Pôs-se de pé e beijou-lhe a raiz dos cabelos.

-Vou tomar um banho e depois falar com meu irmão. Mais tarde conversaremos com calma, e aí poderá me contar tudo.

Saiu do apartamento da esposa satisfeito consigo mesmo, pois havia se comportado bem. Ela era o tipo de pessoa que sabia extrair o melhor das pessoas.


Entraram no quarto de Philppe. Abraçaram-se com força. Sentiam muita falta um do outro. A presença de Philippe era uma realidade, após tanto tempo. Trocaram um longo beijo.

-Estava morto de saudades...

-Eu também, Mignonette...

Seguiram para o quarto de banho. Philipe começou a se despir.

-O que vocês estão me escondendo?-tentou parecer casual.

O Chevalier olhou-o com uma expressão melancólica. Mas guardar segredos não era mesmo seu forte.

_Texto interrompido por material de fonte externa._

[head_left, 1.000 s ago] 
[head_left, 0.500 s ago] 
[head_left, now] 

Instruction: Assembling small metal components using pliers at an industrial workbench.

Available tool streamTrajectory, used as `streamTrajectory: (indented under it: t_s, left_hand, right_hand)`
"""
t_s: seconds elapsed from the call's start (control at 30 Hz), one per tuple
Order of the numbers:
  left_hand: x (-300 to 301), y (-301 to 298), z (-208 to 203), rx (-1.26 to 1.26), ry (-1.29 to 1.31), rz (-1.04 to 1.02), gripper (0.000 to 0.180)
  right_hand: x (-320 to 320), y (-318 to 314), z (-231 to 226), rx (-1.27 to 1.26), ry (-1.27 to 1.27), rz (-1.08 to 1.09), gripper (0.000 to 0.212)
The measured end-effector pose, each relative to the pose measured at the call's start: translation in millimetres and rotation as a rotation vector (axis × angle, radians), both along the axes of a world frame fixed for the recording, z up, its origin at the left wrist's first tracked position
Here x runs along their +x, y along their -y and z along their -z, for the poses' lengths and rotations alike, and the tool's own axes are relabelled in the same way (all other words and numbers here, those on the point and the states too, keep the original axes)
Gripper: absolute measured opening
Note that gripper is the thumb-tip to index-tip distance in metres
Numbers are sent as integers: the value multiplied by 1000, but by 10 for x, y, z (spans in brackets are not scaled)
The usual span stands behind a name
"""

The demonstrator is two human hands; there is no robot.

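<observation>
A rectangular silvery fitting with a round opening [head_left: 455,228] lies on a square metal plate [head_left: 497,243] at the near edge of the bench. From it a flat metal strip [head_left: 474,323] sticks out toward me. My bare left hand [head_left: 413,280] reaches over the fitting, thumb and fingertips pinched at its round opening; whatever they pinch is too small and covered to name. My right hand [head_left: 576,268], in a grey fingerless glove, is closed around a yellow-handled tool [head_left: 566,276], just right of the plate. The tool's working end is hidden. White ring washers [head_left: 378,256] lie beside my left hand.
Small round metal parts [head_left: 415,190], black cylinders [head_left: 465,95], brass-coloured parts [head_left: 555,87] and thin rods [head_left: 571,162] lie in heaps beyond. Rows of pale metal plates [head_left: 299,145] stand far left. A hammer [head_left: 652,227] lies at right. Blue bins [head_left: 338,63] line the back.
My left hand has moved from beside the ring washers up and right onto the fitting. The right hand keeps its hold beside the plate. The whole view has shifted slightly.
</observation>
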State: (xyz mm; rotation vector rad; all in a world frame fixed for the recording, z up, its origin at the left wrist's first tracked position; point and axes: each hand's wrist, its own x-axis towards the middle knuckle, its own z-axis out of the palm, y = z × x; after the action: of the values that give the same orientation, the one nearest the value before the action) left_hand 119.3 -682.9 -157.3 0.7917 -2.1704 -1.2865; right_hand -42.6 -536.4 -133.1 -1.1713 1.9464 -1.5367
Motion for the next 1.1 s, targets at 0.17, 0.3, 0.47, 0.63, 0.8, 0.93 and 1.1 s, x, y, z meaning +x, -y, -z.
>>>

-Sua esposa sentiu tonturas e depois teve um sangramento forte. Achamos que ela iria perder a criança. Mas o rei tomou as providências necessárias. Disponibilizou todos os recursos para que ela ficasse bem.

-E por que você está com essa cara?

-Bom, apesar de ser uma situação difícil para mim, eu tentei cuidar da sua esposa da melhor forma possível, como você me pediu, mas o rei ...bem, é difícil de explicar...

-Não sei se estou entendendo...

-Acho que para ele é meio indecente, ou talvez pouco compreensível, você ir para a guerra e confiar a sua esposa grávida ao seu amante.

Philippe ficou nu e entrou na banheira. A sensação era ótima. O Chevalier encheu uma taça de vinho e entregou a ele. Ele sorveu um gole lento, desses que permitem saborear o bouquet.

-Há muito deixei de me importar com o que o meu irmão pensa. De qualquer forma, agradeço. Sei que não deve ter sido fácil para você cuidar dela.

O Chevalier estava perto da porta. Apoiou-se no batente e disse com aquela sua maneira inesperada de ser.

-Não, por estranho que pareça, foi até prazeroso. Ela me permitiu... participar. Posso ter minhas restrições a Madame, mas ela é leal. Joga limpo e nunca tenta me excluir da sua vida, muito pelo contrário.

Saiu em seguida, deixando Philippe surpreso. Era a primeira vez na vida em que concebia um projeto envolvendo pessoas e ele parecia não desandar logo de início.